[Stored items from a collection]
━━━━━━━━━━━━━━━━━━━━

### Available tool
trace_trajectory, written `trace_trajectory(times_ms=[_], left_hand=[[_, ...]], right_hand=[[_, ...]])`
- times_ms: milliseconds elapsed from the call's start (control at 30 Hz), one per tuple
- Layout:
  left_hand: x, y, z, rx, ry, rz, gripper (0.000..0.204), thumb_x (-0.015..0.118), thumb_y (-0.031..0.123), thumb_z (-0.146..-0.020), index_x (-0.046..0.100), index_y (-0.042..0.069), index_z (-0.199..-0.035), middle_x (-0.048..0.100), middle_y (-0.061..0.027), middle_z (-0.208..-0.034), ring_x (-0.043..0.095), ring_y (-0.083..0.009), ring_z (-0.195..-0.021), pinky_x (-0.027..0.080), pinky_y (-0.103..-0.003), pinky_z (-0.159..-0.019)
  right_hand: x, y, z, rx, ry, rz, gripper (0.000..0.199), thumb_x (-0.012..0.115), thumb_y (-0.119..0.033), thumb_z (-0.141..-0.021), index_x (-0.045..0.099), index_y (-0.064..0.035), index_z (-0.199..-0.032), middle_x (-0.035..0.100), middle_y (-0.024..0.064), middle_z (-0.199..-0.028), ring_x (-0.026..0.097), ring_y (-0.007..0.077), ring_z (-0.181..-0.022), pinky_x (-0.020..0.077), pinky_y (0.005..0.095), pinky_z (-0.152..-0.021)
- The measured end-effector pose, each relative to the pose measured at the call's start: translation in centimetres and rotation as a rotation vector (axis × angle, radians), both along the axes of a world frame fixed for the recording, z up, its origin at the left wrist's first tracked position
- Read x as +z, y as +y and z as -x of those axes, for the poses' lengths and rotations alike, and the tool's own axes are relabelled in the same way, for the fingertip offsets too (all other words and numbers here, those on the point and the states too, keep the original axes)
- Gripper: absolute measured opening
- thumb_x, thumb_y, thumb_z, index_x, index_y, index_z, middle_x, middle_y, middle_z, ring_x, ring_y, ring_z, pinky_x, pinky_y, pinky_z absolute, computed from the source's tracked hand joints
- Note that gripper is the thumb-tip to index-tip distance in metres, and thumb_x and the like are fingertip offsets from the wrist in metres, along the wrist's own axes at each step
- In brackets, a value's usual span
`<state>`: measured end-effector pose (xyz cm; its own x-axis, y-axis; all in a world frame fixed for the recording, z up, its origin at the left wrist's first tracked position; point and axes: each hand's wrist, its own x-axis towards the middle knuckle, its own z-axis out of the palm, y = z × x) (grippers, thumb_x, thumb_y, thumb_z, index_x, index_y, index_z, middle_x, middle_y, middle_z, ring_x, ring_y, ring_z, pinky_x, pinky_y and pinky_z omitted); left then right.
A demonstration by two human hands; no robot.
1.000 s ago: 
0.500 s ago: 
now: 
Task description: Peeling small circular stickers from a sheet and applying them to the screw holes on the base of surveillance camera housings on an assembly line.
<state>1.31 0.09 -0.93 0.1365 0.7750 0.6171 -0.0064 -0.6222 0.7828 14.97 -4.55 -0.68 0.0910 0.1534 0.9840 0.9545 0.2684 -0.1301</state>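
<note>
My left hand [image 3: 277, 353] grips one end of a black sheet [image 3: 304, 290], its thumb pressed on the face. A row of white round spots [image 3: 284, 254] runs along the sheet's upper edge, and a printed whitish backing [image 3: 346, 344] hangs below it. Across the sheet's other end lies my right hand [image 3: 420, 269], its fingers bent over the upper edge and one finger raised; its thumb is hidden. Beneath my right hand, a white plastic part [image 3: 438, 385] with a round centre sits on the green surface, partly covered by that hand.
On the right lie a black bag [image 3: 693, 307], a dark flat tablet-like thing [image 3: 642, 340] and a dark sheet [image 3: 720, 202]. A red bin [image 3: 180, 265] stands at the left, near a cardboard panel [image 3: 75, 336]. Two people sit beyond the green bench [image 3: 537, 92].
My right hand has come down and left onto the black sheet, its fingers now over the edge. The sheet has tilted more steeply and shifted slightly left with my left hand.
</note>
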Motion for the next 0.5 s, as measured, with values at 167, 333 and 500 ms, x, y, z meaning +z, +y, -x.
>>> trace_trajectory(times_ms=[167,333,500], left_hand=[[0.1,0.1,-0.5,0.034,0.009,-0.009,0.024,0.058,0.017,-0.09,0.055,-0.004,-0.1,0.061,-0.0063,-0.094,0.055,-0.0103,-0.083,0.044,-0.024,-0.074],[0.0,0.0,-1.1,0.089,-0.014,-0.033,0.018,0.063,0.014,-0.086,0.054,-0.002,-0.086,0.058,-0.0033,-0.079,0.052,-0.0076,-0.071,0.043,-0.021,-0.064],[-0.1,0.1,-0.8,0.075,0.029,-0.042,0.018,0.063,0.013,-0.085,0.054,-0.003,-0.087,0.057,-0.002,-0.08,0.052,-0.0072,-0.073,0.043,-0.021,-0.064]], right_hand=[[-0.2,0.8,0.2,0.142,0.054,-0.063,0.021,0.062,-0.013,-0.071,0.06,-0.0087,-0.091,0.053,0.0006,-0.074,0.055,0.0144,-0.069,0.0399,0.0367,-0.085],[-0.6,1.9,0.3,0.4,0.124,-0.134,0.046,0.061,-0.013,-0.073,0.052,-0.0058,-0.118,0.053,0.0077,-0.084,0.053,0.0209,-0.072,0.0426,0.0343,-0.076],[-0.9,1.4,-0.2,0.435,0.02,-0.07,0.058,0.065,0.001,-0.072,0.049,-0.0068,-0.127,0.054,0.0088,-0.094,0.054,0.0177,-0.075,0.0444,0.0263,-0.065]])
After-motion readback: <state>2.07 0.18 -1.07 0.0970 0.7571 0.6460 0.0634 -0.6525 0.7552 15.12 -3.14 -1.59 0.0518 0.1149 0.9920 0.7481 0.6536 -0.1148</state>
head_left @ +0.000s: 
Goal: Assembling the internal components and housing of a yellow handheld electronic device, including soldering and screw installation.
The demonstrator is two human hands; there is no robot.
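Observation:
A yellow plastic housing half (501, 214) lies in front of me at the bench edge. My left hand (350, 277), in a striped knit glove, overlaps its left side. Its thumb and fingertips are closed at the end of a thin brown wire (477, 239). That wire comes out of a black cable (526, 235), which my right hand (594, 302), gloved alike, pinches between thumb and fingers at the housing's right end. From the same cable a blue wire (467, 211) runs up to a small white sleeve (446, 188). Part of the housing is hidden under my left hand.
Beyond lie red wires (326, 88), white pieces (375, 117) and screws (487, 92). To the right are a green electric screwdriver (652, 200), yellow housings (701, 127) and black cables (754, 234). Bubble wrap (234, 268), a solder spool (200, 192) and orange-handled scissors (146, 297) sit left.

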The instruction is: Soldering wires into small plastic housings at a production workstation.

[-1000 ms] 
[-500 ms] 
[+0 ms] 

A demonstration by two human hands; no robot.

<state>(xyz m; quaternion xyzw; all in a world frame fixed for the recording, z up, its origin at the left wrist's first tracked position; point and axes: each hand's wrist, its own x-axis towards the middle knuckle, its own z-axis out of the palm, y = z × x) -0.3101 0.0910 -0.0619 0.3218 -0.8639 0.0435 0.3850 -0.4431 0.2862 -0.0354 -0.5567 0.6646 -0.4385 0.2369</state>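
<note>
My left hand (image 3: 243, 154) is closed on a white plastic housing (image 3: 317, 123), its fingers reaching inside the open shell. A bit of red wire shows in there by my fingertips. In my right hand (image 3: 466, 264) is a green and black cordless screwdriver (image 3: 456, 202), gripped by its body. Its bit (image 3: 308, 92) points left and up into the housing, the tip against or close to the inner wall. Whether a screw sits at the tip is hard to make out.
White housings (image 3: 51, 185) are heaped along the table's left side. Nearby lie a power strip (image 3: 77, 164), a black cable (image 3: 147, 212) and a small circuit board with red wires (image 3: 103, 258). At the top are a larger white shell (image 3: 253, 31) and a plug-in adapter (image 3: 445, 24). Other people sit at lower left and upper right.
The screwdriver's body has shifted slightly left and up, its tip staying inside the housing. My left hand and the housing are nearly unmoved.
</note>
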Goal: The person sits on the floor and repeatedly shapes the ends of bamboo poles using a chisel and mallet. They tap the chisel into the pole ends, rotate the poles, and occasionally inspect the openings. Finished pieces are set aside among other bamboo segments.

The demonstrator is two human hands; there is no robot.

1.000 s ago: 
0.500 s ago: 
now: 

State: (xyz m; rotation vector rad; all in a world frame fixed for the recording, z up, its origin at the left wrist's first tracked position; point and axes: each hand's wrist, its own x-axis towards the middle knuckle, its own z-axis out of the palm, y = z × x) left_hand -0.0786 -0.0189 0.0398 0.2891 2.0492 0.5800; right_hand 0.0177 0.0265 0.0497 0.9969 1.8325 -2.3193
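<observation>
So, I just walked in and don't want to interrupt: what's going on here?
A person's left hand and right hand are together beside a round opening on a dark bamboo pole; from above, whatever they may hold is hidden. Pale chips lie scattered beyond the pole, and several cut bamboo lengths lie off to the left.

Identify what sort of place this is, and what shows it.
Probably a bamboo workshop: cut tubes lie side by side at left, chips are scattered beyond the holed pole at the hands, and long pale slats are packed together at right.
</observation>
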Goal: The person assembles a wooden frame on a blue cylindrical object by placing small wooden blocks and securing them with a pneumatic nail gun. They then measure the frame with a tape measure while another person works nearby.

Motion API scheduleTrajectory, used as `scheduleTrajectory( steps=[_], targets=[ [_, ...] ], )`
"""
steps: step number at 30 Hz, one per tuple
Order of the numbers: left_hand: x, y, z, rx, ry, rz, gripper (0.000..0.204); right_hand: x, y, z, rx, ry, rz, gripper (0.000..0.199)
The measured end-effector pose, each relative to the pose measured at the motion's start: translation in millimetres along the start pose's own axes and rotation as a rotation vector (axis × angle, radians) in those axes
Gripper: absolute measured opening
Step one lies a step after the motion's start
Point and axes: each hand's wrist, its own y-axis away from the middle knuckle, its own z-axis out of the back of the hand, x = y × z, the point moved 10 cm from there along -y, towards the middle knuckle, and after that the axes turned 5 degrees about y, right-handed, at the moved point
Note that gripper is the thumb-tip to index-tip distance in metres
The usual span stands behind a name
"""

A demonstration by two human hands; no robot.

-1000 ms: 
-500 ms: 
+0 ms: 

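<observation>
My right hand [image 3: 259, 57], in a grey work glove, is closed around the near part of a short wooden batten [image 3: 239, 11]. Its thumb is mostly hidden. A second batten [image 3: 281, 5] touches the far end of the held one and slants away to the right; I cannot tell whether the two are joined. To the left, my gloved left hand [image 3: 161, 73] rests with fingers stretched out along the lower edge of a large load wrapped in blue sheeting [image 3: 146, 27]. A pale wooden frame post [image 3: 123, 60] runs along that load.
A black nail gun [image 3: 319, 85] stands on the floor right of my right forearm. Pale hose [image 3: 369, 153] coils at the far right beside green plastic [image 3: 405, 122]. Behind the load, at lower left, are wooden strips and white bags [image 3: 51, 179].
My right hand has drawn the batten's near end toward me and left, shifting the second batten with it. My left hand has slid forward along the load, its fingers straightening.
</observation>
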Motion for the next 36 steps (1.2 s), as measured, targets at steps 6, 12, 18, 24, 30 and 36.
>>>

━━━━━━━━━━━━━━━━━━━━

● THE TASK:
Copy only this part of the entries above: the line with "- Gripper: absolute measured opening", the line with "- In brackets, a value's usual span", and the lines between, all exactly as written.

● RESPONSE AREA:
- Gripper: absolute measured opening
- thumb_x, thumb_y, thumb_z, index_x, index_y, index_z, middle_x, middle_y, middle_z, ring_x, ring_y, ring_z, pinky_x, pinky_y, pinky_z absolute, computed from the source's tracked hand joints
- Note that gripper is the thumb-tip to index-tip distance in metres, and thumb_x and the like are fingertip offsets from the wrist in metres, along the wrist's own axes at each step
- In brackets, a value's usual span

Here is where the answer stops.